→ Exercise requirements:
Go through the records and show each line where the word "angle" occurs.

→ Records for this exercise:
:::::

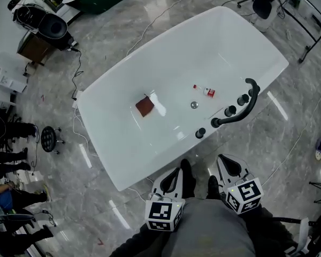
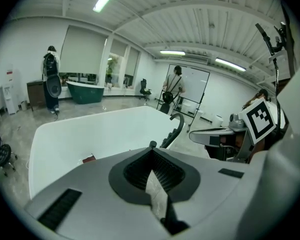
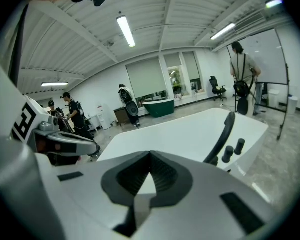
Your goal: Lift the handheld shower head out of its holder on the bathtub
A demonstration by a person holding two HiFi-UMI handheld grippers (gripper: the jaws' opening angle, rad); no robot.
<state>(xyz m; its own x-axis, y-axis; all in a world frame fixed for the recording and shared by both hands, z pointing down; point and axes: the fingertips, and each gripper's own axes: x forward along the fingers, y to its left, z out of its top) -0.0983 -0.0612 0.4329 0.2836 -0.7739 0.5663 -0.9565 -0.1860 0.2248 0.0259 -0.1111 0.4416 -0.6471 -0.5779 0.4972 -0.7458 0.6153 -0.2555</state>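
Short of the shower head (image 1: 245,107), left gripper (image 1: 175,175) and right gripper (image 1: 226,164) have jaws closed, empty.

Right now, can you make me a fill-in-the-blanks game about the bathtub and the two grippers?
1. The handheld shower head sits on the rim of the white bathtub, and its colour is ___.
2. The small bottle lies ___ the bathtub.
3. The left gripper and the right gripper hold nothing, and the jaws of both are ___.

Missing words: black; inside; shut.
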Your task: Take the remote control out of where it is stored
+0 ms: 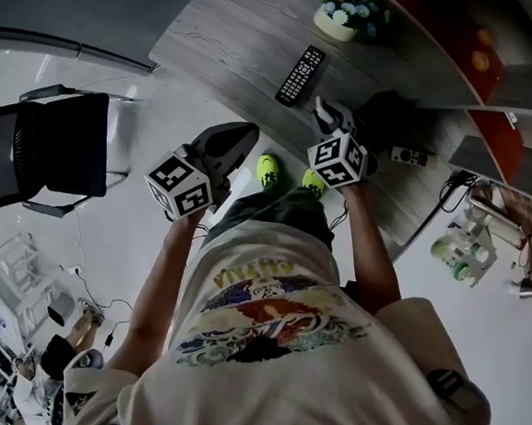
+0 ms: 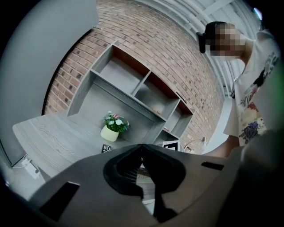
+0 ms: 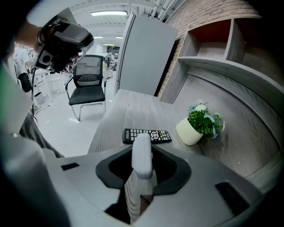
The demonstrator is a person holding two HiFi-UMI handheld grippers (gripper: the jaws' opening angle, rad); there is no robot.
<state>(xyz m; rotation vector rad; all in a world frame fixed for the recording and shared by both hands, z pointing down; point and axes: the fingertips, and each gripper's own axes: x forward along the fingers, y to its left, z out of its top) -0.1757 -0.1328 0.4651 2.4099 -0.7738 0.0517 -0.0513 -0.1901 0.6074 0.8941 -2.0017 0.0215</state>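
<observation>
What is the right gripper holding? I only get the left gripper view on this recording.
Observer: In its own view the right gripper is shut on a slim pale grey plastic remote control.
Operator: Where is it relative to the desk?
Observer: The head view puts it over the grey wood-grain desk, close to the desk's near edge.
Operator: Anything else lying near it?
Observer: A small white rectangular device lies flat on the desk, just right of that gripper in the head view.
</observation>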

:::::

→ Your response:
A demonstration by a person holding two HiFi-UMI handheld grippers (gripper: the jaws' opening angle, rad); no robot.
The demonstrator is a person holding two HiFi-UMI handheld grippers (gripper: the jaws' opening angle, rad); there is no robot.

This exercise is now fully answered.